_Work to complete_
Skip any image you find and restate the rest of the data word for word.

_Recorded information_
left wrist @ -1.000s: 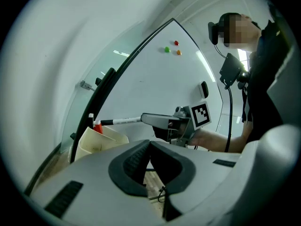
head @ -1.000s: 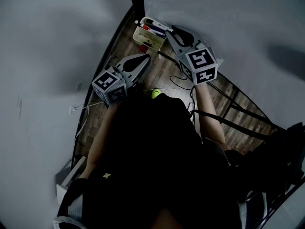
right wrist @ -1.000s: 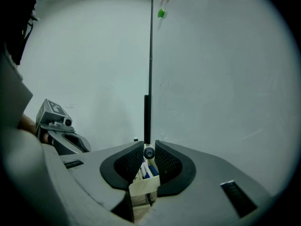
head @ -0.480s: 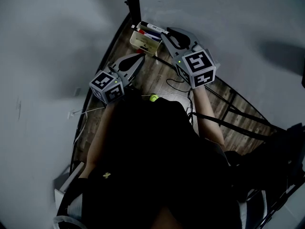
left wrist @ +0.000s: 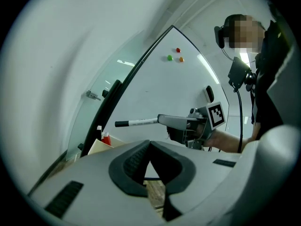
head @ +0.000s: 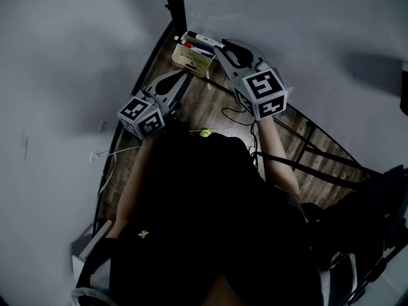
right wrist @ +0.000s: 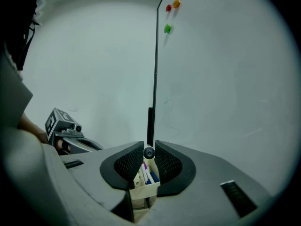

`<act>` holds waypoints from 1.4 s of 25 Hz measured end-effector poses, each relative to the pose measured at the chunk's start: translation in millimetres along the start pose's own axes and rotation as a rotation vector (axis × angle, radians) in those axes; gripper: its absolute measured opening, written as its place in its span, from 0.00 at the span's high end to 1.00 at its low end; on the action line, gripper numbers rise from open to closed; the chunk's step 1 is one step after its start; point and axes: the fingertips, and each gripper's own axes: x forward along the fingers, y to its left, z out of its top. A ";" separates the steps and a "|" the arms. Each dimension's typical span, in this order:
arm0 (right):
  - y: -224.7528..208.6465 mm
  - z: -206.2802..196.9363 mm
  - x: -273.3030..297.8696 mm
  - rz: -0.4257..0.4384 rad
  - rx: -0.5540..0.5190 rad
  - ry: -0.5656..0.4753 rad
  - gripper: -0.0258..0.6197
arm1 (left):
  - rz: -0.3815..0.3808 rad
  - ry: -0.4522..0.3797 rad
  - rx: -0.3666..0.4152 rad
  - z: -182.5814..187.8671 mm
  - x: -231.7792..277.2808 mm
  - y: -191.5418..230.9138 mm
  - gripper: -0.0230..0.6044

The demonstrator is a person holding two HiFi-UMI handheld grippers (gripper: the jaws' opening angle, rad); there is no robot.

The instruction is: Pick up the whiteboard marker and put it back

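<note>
Whiteboard (right wrist: 225, 79) behind; right tongs (right wrist: 149, 149) clamp the marker (left wrist: 138, 122) lying level, cap forward; left tongs (left wrist: 150, 145) closed, empty.

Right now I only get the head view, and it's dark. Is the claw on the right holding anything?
Observer: Yes. The right gripper view shows the right gripper shut on a marker, with the marker's round end showing between the jaws.
Visitor: And the other claw?
Observer: In its own view the left gripper has its jaw tips together, with nothing between them.
Visitor: Is there anything higher up that I can't see?
Observer: Yes. Up on the board there is a red magnet, a green magnet and an orange magnet.
</note>
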 end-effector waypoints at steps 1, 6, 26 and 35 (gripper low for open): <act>-0.3 -0.1 -0.1 -0.001 0.000 -0.001 0.84 | 0.001 -0.002 -0.002 0.2 -0.1 0.8 0.96; -0.1 0.8 -1.1 -0.006 0.000 -0.004 0.84 | -0.002 -0.014 -0.031 0.1 -2.6 3.6 0.96; 20.6 -1.0 -8.9 0.024 0.010 -0.013 0.84 | -0.004 -0.015 -0.055 -11.2 -13.1 -2.0 0.96; 33.4 -6.4 -0.5 0.048 0.008 0.016 0.84 | 0.009 -0.015 -0.060 -8.4 -23.9 2.7 0.96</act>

_Output for this exercise_
left wrist @ -1.000s: 
head @ -1.000s: 
right wrist @ -1.000s: 
head @ -0.480s: 
left wrist @ +0.000s: 
head @ +0.000s: 
right wrist @ +0.000s: 

`<act>` holds waypoints from 1.4 s of 25 Hz measured end-effector poses, each relative to the pose measured at the chunk's start: translation in millimetres along the start pose's own axes and rotation as a rotation vector (axis × angle, radians) in those axes; gripper: its absolute measured opening, written as its place in its span, from 0.00 at the span's high end to 1.00 at its low end; on the action line, gripper numbers rise from open to closed; the chunk's step 1 is one step after its start; point and axes: the fingertips, and each gripper's own axes: x forward along the fingers, y to its left, z out of its top. A ";" separates the steps and a "|" the arms. Each dimension's typical span, in this order:
arm0 (right):
  - y: -224.7528..208.6465 mm
  - z: -206.2802..196.9363 mm
  - x: -273.3030..297.8696 mm
  - rz: -0.4257..0.4384 rad
  - rx: -0.5540..0.5190 rad
  - ry: -0.5656..0.4753 rad
  - gripper: -0.0258..0.6197
arm1 (left):
  - rz: -0.3815..0.3808 rad
  - ry: -0.4522..0.3797 rad
  - rx: -0.3666..0.4152 rad
  - z: -182.5814..187.8671 mm
  - x: -231.7792..277.2808 mm
  - y: -191.5418..230.9138 mm
  - gripper: -0.0230..0.6044

The demonstrator is a person holding two HiFi-UMI handheld grippers (gripper: the jaws' opening angle, rad); there is no robot.

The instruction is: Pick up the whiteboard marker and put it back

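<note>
Whiteboard (right wrist: 225, 79) behind; right tongs (right wrist: 149, 149) clamp the marker (left wrist: 138, 122) lying level, cap forward; left tongs (left wrist: 150, 145) closed, empty.

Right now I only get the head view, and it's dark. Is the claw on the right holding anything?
Observer: Yes. The right gripper view shows the right gripper shut on a marker, with the marker's round end showing between the jaws.
Visitor: And the other claw?
Observer: In its own view the left gripper has its jaw tips together, with nothing between them.
Visitor: Is there anything higher up that I can't see?
Observer: Yes. Up on the board there is a red magnet, a green magnet and an orange magnet.
</note>
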 end-effector waypoints at steps 1, 6, 26 and 35 (gripper low for open): <act>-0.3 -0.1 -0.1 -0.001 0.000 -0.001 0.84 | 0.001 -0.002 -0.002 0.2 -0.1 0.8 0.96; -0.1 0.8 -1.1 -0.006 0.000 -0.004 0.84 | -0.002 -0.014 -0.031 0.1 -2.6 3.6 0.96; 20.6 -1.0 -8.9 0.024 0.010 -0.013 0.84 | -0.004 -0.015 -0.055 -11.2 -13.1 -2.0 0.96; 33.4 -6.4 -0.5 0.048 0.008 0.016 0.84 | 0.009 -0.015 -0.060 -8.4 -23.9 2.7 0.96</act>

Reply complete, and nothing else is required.